● **MATERIALS PROVIDED**
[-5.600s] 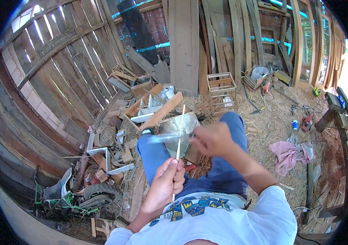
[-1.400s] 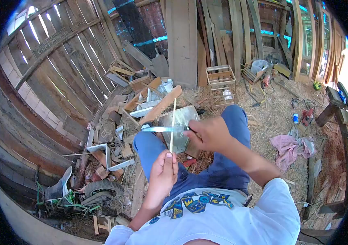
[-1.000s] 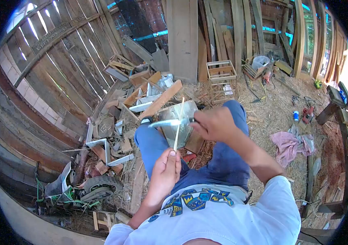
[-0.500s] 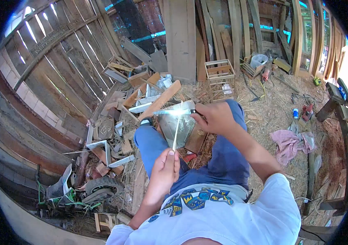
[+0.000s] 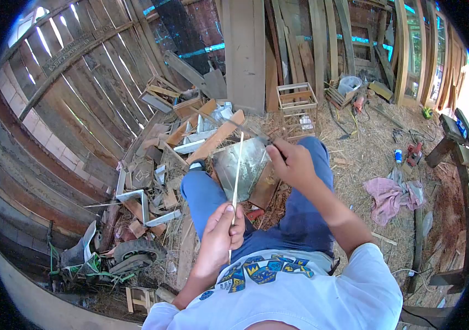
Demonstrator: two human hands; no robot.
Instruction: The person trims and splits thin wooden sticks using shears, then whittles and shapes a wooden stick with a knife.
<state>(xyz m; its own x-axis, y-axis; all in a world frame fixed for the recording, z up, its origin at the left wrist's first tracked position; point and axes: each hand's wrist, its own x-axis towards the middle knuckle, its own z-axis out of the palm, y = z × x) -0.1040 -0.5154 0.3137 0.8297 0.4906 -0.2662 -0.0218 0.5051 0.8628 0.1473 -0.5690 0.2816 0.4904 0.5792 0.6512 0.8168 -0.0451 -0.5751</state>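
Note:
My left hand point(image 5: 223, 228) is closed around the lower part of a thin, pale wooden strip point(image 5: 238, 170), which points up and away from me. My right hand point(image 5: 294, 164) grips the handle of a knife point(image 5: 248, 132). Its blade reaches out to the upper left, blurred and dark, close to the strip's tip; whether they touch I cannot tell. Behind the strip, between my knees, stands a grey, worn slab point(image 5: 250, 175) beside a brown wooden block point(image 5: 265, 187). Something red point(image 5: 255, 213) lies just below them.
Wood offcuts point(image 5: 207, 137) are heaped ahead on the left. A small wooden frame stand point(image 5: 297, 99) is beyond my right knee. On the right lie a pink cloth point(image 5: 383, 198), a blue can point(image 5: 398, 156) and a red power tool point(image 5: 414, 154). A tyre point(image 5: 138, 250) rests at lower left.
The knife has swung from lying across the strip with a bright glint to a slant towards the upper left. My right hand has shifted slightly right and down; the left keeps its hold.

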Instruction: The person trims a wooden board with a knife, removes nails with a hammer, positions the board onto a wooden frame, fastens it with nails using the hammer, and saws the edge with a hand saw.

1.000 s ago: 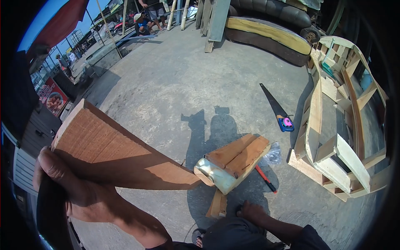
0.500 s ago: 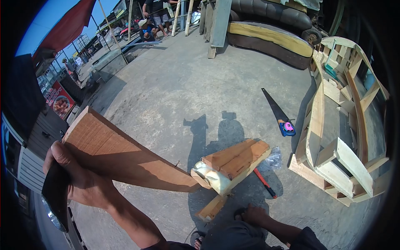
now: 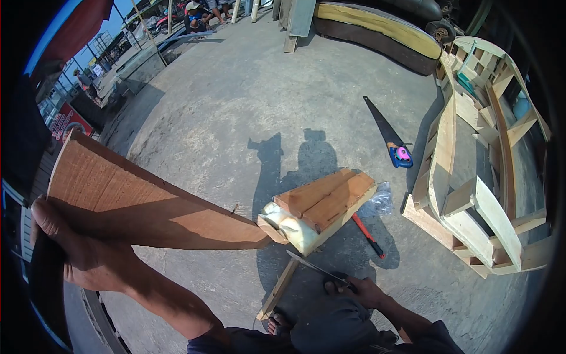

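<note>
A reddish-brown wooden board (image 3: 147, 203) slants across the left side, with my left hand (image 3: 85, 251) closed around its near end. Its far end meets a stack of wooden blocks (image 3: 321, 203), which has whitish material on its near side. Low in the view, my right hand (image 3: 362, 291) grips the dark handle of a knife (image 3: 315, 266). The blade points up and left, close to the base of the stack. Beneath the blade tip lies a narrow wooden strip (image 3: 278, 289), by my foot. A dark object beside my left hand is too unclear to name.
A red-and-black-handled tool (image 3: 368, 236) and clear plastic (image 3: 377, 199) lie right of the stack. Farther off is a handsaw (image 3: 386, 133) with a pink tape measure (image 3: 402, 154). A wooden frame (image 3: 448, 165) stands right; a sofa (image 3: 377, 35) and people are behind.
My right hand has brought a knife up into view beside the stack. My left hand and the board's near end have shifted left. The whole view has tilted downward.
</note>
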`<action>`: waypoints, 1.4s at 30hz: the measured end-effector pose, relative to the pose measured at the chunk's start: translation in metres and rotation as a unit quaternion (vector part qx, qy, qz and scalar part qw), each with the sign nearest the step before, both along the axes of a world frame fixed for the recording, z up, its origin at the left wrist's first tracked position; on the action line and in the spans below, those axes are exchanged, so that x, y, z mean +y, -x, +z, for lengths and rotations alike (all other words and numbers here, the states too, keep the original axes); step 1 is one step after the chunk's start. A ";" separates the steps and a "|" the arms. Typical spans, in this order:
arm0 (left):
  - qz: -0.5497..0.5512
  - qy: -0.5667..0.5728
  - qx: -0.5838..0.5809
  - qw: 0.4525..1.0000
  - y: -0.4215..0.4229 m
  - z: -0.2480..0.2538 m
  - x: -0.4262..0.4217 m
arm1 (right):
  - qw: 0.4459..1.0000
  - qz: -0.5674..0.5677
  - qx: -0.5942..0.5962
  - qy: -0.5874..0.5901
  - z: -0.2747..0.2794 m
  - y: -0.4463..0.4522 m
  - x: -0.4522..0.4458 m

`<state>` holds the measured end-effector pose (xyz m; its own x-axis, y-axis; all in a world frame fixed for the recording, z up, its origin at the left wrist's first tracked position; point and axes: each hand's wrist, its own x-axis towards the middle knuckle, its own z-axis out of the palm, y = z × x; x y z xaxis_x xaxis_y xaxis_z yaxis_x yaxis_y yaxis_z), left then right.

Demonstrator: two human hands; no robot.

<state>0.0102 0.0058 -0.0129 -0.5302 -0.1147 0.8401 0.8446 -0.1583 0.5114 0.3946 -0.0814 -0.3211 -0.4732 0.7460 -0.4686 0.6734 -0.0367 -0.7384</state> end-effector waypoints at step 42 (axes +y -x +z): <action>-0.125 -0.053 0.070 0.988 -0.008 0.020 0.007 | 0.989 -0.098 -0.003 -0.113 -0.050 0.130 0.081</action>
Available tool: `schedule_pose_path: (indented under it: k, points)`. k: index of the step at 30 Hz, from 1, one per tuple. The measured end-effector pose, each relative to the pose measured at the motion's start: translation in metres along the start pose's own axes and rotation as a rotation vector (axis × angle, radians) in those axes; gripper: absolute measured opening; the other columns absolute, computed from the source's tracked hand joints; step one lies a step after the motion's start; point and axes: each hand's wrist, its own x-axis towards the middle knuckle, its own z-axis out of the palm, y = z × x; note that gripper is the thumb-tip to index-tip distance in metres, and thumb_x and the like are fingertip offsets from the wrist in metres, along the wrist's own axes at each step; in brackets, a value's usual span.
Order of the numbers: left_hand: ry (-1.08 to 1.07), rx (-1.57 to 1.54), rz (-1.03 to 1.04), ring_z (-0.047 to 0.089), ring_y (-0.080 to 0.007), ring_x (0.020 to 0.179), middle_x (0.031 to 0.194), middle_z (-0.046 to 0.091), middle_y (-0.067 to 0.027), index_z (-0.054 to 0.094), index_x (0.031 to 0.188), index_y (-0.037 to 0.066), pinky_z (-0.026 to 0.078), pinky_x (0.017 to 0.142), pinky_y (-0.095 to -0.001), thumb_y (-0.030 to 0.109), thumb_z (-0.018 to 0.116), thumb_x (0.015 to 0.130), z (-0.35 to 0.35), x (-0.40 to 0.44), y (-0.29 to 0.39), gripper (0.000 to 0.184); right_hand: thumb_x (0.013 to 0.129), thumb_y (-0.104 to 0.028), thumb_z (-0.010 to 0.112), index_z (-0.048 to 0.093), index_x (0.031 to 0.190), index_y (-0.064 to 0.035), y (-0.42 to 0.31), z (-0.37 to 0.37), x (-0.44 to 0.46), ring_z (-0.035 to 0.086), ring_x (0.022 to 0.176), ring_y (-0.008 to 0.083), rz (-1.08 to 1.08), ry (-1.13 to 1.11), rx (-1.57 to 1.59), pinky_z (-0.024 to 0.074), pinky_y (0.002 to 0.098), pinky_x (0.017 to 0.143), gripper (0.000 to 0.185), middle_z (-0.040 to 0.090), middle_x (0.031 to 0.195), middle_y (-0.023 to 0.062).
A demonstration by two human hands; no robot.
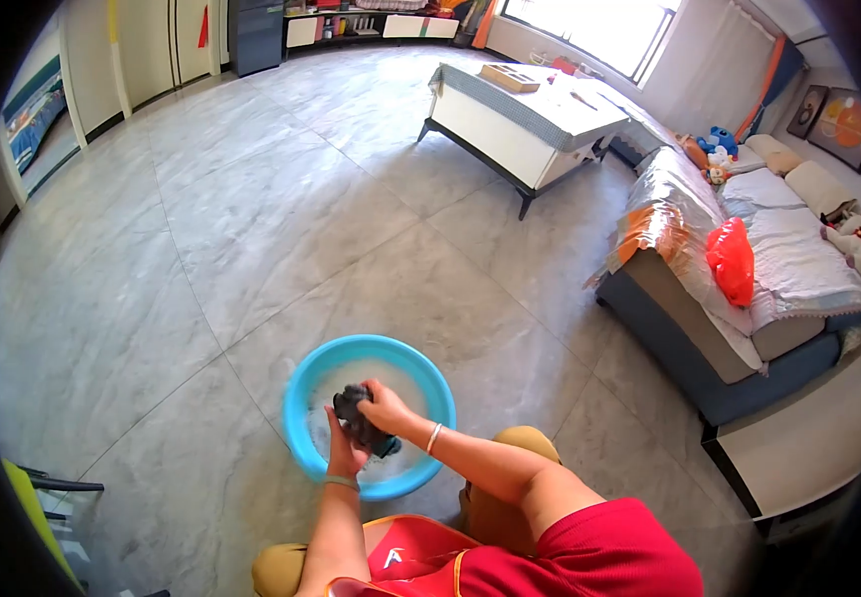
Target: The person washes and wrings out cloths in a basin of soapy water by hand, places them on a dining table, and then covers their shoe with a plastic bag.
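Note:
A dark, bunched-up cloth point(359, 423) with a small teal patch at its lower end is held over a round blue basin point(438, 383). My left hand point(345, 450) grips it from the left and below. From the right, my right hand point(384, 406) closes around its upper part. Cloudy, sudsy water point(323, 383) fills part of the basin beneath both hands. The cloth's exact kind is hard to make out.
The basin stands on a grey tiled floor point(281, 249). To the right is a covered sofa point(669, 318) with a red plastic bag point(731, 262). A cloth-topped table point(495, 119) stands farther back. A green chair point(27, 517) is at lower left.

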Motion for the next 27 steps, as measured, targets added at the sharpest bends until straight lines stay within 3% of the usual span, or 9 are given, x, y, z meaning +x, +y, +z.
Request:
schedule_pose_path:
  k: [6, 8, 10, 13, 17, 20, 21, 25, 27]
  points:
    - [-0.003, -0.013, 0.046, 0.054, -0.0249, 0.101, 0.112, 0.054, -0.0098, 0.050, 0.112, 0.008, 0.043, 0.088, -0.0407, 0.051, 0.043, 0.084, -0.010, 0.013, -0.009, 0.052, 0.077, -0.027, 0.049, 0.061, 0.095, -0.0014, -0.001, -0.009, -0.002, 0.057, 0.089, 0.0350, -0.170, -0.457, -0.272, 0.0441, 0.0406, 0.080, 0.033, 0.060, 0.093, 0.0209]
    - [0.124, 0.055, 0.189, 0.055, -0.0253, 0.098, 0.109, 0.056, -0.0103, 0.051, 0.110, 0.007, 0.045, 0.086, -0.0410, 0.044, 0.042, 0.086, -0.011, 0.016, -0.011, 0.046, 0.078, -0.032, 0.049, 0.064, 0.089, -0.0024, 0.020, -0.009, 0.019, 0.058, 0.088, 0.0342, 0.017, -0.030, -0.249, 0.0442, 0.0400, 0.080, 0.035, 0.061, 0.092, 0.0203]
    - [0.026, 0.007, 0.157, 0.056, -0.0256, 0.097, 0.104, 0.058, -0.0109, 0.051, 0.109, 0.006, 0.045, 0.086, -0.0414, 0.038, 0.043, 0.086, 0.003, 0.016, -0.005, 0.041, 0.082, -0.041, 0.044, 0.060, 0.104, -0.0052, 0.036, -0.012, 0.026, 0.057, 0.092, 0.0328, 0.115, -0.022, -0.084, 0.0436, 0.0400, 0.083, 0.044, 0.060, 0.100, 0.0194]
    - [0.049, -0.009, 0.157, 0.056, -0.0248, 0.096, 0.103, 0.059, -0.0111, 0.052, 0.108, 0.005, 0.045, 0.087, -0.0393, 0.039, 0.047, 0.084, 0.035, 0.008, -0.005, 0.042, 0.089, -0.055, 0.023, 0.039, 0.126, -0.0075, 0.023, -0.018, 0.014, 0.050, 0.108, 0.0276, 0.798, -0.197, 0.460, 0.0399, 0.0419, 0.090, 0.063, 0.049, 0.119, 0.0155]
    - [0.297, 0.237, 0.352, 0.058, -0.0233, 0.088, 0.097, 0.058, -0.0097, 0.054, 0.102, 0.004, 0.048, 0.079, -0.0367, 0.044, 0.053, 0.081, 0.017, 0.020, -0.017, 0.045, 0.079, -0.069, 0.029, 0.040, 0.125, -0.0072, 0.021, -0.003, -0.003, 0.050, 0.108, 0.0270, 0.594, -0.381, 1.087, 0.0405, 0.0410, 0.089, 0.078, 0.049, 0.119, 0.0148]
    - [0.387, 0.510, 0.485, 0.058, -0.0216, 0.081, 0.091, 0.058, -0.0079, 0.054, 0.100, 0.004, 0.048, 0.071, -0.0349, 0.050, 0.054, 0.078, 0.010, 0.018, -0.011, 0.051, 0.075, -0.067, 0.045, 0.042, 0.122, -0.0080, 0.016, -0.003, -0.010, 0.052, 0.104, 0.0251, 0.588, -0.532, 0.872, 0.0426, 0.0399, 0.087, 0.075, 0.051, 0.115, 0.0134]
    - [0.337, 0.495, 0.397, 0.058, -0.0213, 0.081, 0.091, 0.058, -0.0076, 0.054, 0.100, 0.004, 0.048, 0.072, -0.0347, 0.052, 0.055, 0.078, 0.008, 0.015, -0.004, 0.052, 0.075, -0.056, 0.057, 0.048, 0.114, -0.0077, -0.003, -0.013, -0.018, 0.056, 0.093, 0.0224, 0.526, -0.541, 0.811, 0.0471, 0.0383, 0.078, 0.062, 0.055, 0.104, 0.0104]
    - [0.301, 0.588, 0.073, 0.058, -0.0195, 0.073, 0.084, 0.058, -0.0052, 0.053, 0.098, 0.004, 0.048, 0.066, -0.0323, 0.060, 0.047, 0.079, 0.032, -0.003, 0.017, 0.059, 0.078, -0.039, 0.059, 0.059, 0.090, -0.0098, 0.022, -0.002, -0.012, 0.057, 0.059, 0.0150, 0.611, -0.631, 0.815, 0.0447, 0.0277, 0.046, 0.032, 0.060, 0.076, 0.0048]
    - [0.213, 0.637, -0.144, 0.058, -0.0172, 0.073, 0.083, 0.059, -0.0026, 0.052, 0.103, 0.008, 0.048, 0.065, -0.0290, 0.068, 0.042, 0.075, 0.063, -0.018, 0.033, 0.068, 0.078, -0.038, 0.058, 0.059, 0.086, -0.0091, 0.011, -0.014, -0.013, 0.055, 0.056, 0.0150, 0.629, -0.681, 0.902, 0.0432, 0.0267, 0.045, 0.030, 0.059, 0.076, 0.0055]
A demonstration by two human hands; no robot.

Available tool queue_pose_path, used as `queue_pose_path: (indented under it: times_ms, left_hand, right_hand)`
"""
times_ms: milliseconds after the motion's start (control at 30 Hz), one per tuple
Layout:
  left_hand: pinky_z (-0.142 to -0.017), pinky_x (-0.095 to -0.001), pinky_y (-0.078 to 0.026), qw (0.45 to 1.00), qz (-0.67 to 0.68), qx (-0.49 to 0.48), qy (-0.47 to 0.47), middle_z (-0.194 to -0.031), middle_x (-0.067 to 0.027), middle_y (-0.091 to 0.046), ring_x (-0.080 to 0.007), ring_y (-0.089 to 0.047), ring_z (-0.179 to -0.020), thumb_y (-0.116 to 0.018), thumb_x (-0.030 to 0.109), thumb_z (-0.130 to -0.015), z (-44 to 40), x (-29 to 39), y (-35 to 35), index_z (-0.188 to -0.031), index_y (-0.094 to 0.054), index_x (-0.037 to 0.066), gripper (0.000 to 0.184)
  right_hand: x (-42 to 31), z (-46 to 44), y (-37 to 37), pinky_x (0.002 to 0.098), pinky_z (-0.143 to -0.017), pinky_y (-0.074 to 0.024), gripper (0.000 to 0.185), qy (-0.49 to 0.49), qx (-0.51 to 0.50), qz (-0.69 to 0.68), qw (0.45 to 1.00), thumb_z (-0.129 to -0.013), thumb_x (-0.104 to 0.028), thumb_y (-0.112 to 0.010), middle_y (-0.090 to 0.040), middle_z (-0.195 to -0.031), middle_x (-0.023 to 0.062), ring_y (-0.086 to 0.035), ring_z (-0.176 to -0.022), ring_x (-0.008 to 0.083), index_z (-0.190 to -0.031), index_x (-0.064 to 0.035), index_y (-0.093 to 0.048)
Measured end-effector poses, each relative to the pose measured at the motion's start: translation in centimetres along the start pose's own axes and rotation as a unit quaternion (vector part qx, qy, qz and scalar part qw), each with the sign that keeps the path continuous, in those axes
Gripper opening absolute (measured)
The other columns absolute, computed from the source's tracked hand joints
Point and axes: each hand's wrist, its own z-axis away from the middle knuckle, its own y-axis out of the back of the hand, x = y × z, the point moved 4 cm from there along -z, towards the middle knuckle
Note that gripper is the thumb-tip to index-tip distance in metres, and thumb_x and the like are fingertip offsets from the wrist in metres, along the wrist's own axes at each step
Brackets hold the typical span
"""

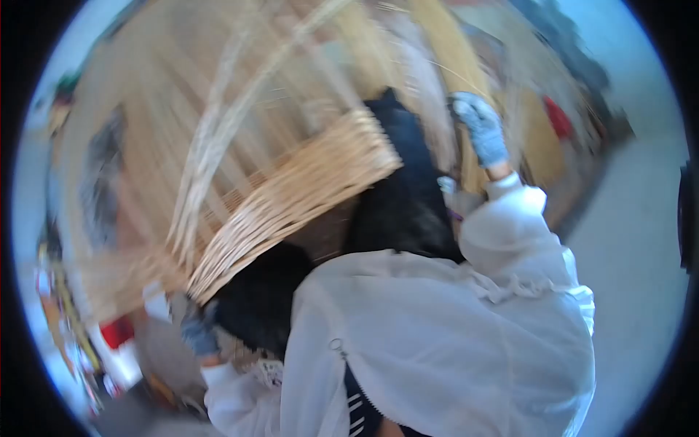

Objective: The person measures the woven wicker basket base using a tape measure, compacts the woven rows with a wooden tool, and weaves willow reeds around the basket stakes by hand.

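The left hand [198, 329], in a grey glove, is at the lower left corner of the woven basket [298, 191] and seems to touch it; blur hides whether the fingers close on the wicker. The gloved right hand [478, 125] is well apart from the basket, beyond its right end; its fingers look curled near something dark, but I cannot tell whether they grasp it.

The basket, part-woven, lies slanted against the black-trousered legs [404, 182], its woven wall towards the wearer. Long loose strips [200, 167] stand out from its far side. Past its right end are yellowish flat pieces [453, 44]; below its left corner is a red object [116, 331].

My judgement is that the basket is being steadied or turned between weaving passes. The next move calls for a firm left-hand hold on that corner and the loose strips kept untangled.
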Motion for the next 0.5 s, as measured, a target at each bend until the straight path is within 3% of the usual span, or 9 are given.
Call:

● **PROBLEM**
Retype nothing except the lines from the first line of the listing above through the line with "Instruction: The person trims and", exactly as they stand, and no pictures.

● **WRITTEN ANSWER**
[-5.600s] 
[-1.400s] 
[-1.000s] 
[-0.500s] 
[+0.000s] 
Demonstrator: two human hands; no robot.
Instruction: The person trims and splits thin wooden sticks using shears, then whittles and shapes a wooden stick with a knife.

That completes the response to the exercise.